What is being asked
Repeat the listing below exactly as given.

Dataset section
• • •
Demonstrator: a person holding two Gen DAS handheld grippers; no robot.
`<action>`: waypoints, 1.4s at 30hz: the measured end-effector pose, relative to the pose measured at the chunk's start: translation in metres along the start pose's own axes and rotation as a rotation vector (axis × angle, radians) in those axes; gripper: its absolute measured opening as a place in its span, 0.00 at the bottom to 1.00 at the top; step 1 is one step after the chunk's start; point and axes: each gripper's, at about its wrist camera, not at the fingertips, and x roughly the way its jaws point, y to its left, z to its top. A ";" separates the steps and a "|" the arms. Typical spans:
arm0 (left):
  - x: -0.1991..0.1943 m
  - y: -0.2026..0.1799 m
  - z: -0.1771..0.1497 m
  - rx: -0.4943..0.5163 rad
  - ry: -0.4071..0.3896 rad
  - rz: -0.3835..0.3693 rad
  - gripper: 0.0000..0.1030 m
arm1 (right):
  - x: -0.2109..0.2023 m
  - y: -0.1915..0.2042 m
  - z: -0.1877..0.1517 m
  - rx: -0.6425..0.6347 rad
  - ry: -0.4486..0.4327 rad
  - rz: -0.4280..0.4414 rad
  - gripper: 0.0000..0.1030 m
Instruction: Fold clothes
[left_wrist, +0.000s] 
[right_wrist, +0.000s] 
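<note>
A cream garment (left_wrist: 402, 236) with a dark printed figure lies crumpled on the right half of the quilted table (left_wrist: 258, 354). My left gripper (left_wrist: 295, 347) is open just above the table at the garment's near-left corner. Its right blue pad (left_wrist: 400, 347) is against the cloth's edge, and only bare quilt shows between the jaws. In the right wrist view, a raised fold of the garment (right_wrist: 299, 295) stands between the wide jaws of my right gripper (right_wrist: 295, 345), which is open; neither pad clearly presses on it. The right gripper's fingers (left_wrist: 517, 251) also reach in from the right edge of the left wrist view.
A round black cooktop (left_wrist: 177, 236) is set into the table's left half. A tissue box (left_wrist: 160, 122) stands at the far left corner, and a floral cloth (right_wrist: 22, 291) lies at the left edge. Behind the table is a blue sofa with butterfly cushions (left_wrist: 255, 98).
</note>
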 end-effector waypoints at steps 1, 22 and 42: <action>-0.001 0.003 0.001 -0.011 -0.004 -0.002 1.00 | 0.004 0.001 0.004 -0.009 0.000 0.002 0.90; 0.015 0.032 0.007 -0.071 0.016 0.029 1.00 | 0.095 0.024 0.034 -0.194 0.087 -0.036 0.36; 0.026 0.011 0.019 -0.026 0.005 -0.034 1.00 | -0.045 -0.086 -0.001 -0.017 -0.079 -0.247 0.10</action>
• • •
Task result
Demonstrator: a person holding two Gen DAS handheld grippers; no robot.
`<action>`: waypoints, 1.4s at 30hz: the measured end-effector pose, relative to the pose measured at the chunk's start: translation in metres along the start pose's own axes and rotation as a rotation vector (axis × angle, radians) in those axes; gripper: its absolute measured opening as a place in its span, 0.00 at the bottom to 1.00 at the top; step 1 is one step after the chunk's start; point and axes: each gripper's, at about its wrist camera, not at the fingertips, and x roughly the way its jaws point, y to its left, z to its top. A ";" separates the steps and a "|" the arms. Typical spans:
arm0 (left):
  - x: -0.1991..0.1943 m
  - y: -0.2026..0.1799 m
  - z: -0.1771..0.1497 m
  - rx: -0.4943..0.5163 rad
  - ry: -0.4071..0.3896 rad
  - rz: -0.3835..0.3693 rad
  - gripper: 0.0000..0.1030 m
arm1 (right):
  - x: -0.2109..0.2023 m
  - y: -0.1915..0.2042 m
  - z: -0.1877..0.1517 m
  - rx: -0.6425..0.6347 rad
  - ry: -0.4486..0.4327 rad
  - rz: -0.4280..0.4414 rad
  - gripper: 0.0000..0.1030 m
Instruction: Fold clothes
[left_wrist, +0.000s] 
[right_wrist, +0.000s] 
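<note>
A cream garment (left_wrist: 402, 236) with a dark printed figure lies crumpled on the right half of the quilted table (left_wrist: 258, 354). My left gripper (left_wrist: 295, 347) is open just above the table at the garment's near-left corner. Its right blue pad (left_wrist: 400, 347) is against the cloth's edge, and only bare quilt shows between the jaws. In the right wrist view, a raised fold of the garment (right_wrist: 299, 295) stands between the wide jaws of my right gripper (right_wrist: 295, 345), which is open; neither pad clearly presses on it. The right gripper's fingers (left_wrist: 517, 251) also reach in from the right edge of the left wrist view.
A round black cooktop (left_wrist: 177, 236) is set into the table's left half. A tissue box (left_wrist: 160, 122) stands at the far left corner, and a floral cloth (right_wrist: 22, 291) lies at the left edge. Behind the table is a blue sofa with butterfly cushions (left_wrist: 255, 98).
</note>
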 end-effector waypoints at steps 1, 22 and 42: <action>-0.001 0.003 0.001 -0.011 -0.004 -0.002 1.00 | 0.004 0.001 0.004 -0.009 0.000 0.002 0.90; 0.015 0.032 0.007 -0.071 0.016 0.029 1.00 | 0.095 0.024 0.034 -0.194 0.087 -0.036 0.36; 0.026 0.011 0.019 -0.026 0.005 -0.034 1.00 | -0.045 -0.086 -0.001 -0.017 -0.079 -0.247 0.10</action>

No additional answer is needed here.